Kepala sekolah harus lebih dahulu berusaha menjadi teladan bagi guru dan
seluruh warga sekolah. Jika saya mengharapkan kedisiplinan, saya harus
menunjukkan kedisiplinan. Jika saya menginginkan komunikasi yang baik, saya
harus memulainya dari cara saya berkomunikasi. Jika saya berharap guru mau
menerima masukan dan memperbaiki diri, saya pun harus terbuka terhadap masukan.
Dari
pengalaman tersebut, saya semakin menyadari bahwa membangun karakter murid pada
dasarnya juga merupakan proses membangun diri kita sebagai pendidik.
Kadang-kadang kita terlalu sibuk memikirkan bagaimana mengubah perilaku murid,
tetapi lupa bertanya apakah perilaku kita sudah memberikan contoh yang baik.

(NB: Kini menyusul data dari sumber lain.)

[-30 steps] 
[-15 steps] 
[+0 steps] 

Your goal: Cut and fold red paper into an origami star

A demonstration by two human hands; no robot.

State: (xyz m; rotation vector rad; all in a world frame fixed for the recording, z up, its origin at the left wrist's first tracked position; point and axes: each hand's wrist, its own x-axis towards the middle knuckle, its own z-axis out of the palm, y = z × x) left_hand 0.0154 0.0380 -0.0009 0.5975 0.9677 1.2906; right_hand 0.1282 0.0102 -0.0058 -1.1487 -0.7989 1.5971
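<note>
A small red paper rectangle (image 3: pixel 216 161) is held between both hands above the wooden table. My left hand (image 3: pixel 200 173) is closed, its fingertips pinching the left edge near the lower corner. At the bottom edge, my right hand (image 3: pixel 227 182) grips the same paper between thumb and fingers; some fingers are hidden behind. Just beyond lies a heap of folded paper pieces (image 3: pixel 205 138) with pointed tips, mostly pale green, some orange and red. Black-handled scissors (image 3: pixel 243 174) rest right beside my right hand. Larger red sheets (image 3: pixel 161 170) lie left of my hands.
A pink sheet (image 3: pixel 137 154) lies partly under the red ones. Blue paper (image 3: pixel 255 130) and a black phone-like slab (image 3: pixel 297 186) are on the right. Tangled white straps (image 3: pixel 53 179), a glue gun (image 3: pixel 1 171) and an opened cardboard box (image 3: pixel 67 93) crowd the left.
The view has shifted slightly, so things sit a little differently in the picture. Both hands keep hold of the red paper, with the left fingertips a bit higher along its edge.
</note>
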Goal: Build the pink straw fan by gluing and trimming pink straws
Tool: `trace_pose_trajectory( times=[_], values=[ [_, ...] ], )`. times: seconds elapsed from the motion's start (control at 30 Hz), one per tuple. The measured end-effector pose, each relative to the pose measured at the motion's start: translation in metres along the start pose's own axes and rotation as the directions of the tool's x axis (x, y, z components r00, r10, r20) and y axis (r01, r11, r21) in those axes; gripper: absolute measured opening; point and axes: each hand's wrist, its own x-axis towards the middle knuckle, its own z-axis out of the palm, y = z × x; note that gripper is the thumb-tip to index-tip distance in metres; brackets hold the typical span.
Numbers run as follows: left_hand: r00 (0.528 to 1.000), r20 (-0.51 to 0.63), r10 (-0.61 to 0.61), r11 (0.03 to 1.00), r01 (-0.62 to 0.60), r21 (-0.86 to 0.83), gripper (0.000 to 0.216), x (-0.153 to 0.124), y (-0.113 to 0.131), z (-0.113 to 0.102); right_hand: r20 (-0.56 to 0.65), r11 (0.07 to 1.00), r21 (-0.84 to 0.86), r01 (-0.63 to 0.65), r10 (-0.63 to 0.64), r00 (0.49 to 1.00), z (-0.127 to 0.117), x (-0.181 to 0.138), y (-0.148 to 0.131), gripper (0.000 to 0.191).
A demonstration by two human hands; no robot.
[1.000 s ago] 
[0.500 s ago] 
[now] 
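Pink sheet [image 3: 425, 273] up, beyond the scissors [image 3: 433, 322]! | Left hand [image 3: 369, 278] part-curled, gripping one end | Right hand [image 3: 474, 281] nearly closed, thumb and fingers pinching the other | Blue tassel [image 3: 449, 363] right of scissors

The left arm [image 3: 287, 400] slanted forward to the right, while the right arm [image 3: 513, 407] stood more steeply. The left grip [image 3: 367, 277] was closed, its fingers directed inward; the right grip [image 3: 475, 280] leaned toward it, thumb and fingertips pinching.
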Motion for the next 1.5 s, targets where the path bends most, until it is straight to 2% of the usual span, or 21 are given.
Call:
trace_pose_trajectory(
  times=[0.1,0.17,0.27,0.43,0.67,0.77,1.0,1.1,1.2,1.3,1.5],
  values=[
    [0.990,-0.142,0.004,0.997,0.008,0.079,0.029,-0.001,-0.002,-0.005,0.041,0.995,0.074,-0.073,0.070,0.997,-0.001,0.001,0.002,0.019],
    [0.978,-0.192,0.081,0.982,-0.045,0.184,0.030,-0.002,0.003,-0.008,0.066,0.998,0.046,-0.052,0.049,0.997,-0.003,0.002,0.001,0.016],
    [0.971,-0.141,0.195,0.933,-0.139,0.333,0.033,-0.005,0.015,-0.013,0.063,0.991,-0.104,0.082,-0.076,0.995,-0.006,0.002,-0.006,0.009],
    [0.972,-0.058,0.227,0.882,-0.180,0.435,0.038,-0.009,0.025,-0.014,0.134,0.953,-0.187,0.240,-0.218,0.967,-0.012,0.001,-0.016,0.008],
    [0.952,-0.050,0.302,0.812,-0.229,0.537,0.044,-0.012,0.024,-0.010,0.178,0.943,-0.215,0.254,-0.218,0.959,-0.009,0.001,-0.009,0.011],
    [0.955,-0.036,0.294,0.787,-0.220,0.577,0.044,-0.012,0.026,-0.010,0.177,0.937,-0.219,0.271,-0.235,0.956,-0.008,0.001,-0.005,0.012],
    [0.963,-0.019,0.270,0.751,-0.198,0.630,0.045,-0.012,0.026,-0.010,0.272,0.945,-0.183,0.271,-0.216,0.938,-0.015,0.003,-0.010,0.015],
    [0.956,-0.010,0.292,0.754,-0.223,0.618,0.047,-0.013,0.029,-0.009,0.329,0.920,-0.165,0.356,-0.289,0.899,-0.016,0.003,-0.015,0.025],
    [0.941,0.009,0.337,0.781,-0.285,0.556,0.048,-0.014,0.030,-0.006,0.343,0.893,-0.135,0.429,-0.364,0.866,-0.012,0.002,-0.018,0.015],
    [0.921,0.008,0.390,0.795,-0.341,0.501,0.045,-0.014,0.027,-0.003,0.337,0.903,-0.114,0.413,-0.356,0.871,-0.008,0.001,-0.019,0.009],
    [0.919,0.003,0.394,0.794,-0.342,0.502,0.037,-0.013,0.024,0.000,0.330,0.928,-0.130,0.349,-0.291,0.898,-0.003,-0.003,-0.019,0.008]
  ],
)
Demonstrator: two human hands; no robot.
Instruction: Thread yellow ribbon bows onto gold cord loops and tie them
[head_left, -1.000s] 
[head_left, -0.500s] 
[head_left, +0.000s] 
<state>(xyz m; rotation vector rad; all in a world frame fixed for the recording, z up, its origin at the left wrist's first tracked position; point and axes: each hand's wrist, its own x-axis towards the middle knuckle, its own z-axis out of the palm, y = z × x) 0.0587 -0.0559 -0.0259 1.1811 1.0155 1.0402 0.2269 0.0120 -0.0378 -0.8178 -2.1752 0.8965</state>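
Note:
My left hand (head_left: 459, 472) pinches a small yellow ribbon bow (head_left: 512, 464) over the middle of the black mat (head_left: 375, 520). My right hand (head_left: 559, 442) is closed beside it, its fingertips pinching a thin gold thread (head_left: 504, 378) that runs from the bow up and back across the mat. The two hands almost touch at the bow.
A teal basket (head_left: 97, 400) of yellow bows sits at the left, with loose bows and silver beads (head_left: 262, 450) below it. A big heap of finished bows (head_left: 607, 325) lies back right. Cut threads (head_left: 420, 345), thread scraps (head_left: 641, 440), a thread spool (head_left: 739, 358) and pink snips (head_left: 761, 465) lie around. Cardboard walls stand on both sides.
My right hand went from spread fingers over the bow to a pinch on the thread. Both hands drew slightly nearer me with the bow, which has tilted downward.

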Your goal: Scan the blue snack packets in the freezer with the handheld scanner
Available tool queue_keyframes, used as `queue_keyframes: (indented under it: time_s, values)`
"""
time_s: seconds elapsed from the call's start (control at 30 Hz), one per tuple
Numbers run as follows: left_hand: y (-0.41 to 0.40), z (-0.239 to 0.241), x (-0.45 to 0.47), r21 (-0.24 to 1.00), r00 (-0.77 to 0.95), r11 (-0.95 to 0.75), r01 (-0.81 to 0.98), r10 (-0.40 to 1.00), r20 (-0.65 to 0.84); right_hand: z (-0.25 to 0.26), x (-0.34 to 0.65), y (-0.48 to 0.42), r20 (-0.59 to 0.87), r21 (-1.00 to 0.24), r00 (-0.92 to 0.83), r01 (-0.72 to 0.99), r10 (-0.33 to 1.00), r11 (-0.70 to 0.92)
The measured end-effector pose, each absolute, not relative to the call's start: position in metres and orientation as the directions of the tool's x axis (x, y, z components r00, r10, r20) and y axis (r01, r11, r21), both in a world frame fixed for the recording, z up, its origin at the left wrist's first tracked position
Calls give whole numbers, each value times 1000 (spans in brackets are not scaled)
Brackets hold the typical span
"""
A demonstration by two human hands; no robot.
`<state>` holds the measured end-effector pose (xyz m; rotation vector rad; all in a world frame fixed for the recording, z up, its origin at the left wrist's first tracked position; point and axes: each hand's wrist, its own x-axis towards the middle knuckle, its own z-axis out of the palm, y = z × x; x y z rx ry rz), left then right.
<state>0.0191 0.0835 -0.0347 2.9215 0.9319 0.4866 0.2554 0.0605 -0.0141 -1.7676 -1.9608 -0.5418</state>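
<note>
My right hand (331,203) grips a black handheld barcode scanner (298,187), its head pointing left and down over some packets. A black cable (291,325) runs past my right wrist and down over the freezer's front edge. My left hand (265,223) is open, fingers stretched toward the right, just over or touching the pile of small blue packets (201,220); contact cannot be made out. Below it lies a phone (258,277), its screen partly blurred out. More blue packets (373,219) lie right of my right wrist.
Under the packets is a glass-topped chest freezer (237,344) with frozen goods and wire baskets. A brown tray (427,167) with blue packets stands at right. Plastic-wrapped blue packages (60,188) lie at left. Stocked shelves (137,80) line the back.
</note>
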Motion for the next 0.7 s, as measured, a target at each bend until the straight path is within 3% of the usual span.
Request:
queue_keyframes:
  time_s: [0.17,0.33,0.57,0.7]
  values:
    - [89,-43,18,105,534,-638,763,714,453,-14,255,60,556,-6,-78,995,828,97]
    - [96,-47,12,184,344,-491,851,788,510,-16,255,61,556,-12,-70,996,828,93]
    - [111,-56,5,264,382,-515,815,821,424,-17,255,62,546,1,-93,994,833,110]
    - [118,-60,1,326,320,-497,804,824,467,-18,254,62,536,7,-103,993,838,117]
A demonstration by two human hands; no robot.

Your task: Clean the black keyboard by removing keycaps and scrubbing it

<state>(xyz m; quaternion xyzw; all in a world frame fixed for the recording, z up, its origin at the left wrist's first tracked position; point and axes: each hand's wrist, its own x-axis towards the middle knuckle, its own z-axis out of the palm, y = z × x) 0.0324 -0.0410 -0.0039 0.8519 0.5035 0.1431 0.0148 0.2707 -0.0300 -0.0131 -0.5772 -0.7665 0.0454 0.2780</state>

Pertanyaan itu menjadi refleksi penting bagi saya sebagai kepala sekolah:
sudahkah saya dan para guru menjadi pribadi yang ingin kami lihat tumbuh dalam
diri murid?
Saya
percaya bahwa hasil pendidikan karakter tidak selalu dapat dilihat dalam waktu
singkat. Mungkin hari ini murid hanya melihat dan meniru. Namun, kebiasaan yang
mereka lihat berulang kali dapat menjadi bagian dari cara mereka berpikir dan
bertindak. Apa yang dilakukan guru hari ini mungkin baru terasa manfaatnya
bertahun-tahun kemudian, ketika murid tumbuh menjadi pribadi yang mampu membawa
nilai-nilai tersebut dalam kehidupan mereka.
Pada
akhirnya, pendidikan karakter bukan sekadar membuat murid patuh terhadap
aturan. Tujuan yang lebih penting adalah membantu mereka tumbuh menjadi pribadi
yang bertanggung jawab, jujur, peduli, disiplin, mampu menghargai orang lain,
dan mampu mengambil keputusan yang baik. Untuk mencapai tujuan tersebut,
sekolah membutuhkan budaya yang mendukung. Budaya itu tidak lahir hanya dari
dokumen atau program, tetapi dari kebiasaan yang dilakukan secara konsisten
oleh orang-orang di dalamnya.
Sebagai
kepala sekolah, saya ingin terus membangun lingkungan sekolah yang tidak hanya
berorientasi pada prestasi akademik, tetapi juga menjadi tempat tumbuhnya
manusia yang berkarakter. Saya percaya bahwa langkah pertama bukanlah meminta
murid berubah, melainkan mengajak diri sendiri dan seluruh warga sekolah untuk
terus memberikan contoh yang baik. Murid mungkin tidak selalu mengingat semua
nasihat yang pernah kita sampaikan, tetapi mereka akan mengingat bagaimana guru
memperlakukan mereka, bagaimana guru menegur ketika mereka melakukan kesalahan,
dan bagaimana guru memberikan contoh dalam kehidupan sehari-hari.
Dari
keteladanan guru, karakter murid tumbuh. Dari kebiasaan baik, budaya sekolah
terbentuk. Dan dari budaya sekolah yang kuat, kita sedang menyiapkan masa depan
anak-anak yang lebih baik. Itulah sebabnya, bagi saya, menjadi teladan bukan
sekadar bagian dari tugas seorang guru atau kepala sekolah. Keteladanan adalah
cara kita meninggalkan jejak yang baik dalam kehidupan murid.